Bernardine Evaristo – First Black woman to win the Booker

The judges of this year’s Booker prize have “explicitly flouted” the rules of the august literary award to choose the first joint winners in almost 30 years: Margaret Atwood and Bernardine Evaristo.

Margaret Atwood and Bernadine Evaristo

The chair of judges, Peter Florence, emerged after more than five hours with the jury to reveal that the group of five had been unable to pick a single winner from their shortlist of six. Instead, despite being told repeatedly by the prize’s literary director, Gaby Wood, that they were not allowed to split the £50,000 award, they chose two novels: Atwood’s The Testaments, a follow-up to her dystopian The Handmaid’s Tale, and Evaristo’s Girl, Woman, Other, which is told in the voices of 12 different characters, mostly black women.

Evaristo’s win makes her the first black woman to win the Booker since it began in 1969 and the first black British author. At 79, Atwood becomes the prize’s oldest winner. The Canadian author previously won the Booker in 2000 for The Blind Assassin; she becomes the fourth author to have won the prize twice.

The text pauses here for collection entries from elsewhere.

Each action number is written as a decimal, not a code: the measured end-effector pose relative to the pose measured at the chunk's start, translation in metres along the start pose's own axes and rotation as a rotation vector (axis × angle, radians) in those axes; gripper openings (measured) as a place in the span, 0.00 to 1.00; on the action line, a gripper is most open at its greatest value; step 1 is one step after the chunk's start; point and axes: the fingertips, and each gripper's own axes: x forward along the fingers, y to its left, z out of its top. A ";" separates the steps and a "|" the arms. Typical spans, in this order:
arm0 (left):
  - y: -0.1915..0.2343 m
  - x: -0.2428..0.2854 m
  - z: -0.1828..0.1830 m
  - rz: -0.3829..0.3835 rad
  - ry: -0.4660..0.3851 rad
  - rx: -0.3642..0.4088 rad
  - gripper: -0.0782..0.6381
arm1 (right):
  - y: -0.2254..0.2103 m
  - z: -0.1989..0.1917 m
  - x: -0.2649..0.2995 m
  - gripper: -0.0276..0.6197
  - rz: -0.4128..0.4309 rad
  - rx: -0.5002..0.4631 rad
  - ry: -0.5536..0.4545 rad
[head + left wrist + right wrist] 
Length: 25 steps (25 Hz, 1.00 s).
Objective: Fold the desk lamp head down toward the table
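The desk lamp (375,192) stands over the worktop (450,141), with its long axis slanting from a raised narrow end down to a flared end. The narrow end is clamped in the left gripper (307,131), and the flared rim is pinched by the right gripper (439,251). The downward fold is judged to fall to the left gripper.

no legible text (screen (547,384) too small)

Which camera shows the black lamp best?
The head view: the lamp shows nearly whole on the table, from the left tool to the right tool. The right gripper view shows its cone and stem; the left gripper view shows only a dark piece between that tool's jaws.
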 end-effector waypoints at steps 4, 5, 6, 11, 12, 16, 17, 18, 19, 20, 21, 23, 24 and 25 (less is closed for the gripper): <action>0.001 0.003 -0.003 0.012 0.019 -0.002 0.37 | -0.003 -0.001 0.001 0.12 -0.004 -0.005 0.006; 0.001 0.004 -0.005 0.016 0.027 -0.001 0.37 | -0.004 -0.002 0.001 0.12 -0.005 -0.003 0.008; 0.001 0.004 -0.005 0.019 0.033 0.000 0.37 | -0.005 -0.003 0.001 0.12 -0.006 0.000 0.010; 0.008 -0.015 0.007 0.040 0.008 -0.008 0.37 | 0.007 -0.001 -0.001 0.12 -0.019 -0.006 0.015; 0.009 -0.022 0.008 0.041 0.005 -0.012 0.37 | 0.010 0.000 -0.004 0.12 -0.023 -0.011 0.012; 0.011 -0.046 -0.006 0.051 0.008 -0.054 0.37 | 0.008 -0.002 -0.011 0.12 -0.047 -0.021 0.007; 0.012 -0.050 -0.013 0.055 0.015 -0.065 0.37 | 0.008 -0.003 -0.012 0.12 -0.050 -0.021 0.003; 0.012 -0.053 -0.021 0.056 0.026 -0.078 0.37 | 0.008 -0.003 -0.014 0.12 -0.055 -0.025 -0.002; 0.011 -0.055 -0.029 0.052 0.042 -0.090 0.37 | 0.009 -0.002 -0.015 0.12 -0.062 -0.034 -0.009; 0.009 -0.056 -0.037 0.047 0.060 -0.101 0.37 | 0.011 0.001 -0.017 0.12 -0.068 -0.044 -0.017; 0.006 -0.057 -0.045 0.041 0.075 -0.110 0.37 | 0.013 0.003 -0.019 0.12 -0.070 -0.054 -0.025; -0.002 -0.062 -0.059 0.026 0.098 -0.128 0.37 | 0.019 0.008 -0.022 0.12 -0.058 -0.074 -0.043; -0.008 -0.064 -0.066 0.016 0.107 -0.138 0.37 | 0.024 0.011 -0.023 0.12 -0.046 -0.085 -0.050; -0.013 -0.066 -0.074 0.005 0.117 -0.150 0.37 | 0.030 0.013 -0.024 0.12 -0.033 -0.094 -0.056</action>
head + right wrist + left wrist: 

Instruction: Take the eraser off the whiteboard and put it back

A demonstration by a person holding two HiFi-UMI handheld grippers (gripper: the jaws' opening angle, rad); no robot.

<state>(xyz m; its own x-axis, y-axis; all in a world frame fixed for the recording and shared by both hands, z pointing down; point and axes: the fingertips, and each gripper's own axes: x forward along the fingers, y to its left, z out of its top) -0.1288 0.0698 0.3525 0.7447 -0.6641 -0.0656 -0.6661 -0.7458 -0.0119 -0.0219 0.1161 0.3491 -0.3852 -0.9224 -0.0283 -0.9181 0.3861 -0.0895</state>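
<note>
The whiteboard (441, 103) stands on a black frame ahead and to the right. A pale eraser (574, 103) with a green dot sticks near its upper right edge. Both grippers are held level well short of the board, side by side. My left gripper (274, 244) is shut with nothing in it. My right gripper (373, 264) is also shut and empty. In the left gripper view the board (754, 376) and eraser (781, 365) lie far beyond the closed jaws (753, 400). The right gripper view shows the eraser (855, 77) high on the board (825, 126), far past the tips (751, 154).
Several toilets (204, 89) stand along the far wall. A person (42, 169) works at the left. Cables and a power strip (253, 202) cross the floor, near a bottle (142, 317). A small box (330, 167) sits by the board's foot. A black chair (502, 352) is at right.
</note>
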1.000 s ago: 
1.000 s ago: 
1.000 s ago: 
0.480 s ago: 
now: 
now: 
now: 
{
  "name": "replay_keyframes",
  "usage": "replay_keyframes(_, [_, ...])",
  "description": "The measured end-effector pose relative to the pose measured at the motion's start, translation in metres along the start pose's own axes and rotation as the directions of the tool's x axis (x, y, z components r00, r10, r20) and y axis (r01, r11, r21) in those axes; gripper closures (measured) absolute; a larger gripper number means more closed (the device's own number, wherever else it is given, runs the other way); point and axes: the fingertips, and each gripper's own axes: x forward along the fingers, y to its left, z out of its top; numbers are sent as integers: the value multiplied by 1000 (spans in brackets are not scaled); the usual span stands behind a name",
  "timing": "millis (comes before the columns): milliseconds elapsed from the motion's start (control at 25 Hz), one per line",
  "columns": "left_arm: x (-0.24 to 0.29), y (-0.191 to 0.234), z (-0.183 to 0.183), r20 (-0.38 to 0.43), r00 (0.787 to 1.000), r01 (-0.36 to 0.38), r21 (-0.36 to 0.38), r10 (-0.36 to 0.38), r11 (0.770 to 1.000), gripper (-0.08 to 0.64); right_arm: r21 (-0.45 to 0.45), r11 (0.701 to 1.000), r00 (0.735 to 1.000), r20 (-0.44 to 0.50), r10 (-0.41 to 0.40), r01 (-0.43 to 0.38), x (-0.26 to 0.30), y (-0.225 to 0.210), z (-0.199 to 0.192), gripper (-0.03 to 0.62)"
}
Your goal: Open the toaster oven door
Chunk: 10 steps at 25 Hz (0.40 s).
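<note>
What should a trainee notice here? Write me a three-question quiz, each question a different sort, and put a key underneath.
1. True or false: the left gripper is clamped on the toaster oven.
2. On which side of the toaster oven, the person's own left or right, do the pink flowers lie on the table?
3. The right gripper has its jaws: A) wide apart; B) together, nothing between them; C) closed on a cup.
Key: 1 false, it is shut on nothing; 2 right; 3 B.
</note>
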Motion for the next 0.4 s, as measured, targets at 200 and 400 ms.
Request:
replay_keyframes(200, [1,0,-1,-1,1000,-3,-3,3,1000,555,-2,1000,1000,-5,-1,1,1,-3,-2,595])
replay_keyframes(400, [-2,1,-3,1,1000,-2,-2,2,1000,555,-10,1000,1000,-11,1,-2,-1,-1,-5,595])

Atwood said after the ceremony at London’s Guildhall: “It would have been quite embarrassing for a person of my age and stage to have won the whole thing and thereby hinder a person in an earlier stage of their career from going through that door. I really would have been embarrassed, trust me on that.

“I’m not the jury. I have been on a jury that split the prize and I understand the predicament. I get it … they should have split it 13 ways but unfortunately that’s not how it goes.”

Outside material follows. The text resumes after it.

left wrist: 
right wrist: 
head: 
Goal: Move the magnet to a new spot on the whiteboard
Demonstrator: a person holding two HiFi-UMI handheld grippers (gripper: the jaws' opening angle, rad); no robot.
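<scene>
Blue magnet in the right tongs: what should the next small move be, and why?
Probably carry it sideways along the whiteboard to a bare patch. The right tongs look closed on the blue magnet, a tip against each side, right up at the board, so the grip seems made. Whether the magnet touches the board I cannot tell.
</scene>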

Evaristo, whose father is from Nigeria, said: “I’m just so delighted to have won the prize. Yes, I am sharing it with an amazing writer. But I am not thinking about sharing it, I am thinking about the fact that I am here and that’s an incredible thing considering what the prize has meant to me and my literary life, and the fact that it felt so unattainable for decades.”

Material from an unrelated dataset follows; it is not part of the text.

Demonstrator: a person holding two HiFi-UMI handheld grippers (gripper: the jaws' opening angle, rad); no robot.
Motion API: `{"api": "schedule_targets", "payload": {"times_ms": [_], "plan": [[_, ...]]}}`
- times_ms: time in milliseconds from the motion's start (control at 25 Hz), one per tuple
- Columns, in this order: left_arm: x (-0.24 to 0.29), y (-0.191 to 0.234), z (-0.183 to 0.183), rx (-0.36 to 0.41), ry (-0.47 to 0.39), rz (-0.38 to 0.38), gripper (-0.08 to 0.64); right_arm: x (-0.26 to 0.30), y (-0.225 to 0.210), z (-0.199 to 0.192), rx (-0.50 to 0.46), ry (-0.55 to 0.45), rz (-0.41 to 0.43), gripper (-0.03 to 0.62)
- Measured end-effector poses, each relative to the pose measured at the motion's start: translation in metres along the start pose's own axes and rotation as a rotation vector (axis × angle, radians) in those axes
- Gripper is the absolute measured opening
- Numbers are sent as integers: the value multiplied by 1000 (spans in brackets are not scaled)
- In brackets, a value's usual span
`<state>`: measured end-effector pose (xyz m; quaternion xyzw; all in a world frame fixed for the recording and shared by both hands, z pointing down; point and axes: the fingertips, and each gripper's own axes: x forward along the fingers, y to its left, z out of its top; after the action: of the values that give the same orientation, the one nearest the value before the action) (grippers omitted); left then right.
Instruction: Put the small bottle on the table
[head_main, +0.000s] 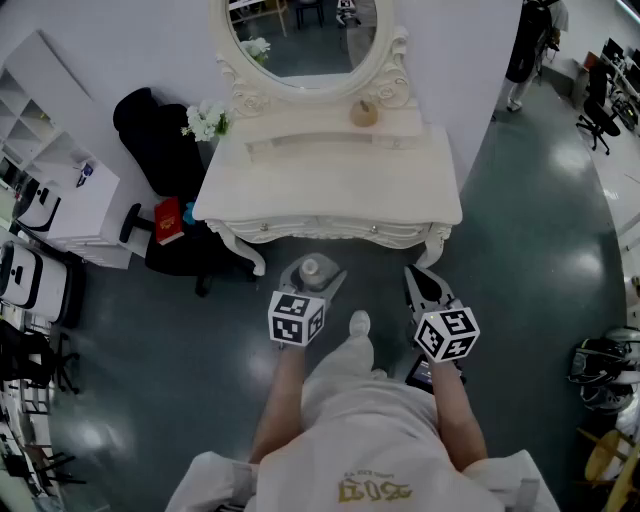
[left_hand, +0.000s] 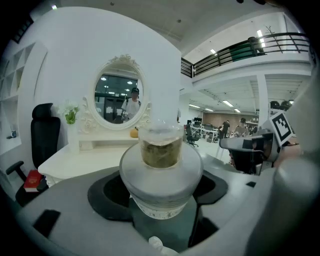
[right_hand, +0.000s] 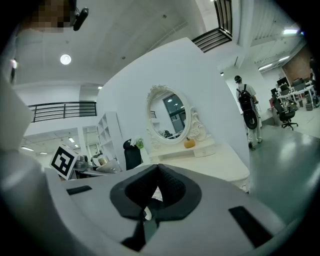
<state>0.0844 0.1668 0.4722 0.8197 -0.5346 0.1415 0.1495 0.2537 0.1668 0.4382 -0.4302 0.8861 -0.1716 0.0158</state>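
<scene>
Left gripper (head_main: 312, 276) grasps the small pale bottle (left_hand: 161, 170); only its own view shows the brownish contents. Only the head view places the bottle over the dark floor (head_main: 520, 250), short of the white ornate dressing table (head_main: 330, 190). Right gripper (right_hand: 155, 176): jaws clenched, empty.

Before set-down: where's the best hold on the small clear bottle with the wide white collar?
Grip the small clear bottle at its wide white collar, sideways on, upright; that round girth seats in the left gripper's curved black jaws, as now.
</scene>
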Motion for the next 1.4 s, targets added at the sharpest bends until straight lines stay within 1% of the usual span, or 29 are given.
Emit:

At a press conference, Evaristo was asked if she would have preferred to win the full £50,000. She said: “What do you think? Yes but I’m happy to share it. That’s the kind of person I am.”

Evaristo said she would put it towards her mortgage; Atwood said she was “too old” and had “too many handbags” to spend it on herself. She said her £25,000 would be donated to the Canadian Indigenous charity Indspire, one she has previously helped with her late friend and First Nations leader Chief Harry St Denis.

Florence revealed the jury has been put under pressure to have one winner. “Our consensus was that it was our decision to flout the rules and divide this year’s prize to celebrate two winners,” he said. “These are two books we started not wanting to give up and the more we talked about them the more we treasured both of them and wanted them both as winners … We couldn’t separate them.”

The Booker prize has been split twice before: in 1974, by Nadine Gordimer and Stanley Middleton, and in 1992, by Michael Ondaatje and Barry Unsworth. After 1992, the rules were changed to insist that the prize “may not be divided or withheld”.

We tried voting, that didn’t work,” said Florence. “There’s a metaphor for our times.”

Asked if she supported the decision, Wood said: “It is an explicit flouting of the rules and they all understood that. It was a rebellious gesture but it was … a generous one.”

Evaristo’s novel, he said, was “groundbreaking”, with “something utterly magnificent about the full cast of characters”; the novelist set out to write in a polyphonic series of voices as a “strategy against invisibility”, because “we black British women know that if we don’t write ourselves into literature, no one else will”. Atwood’s novel, meanwhile, is “more politically urgent than ever before”.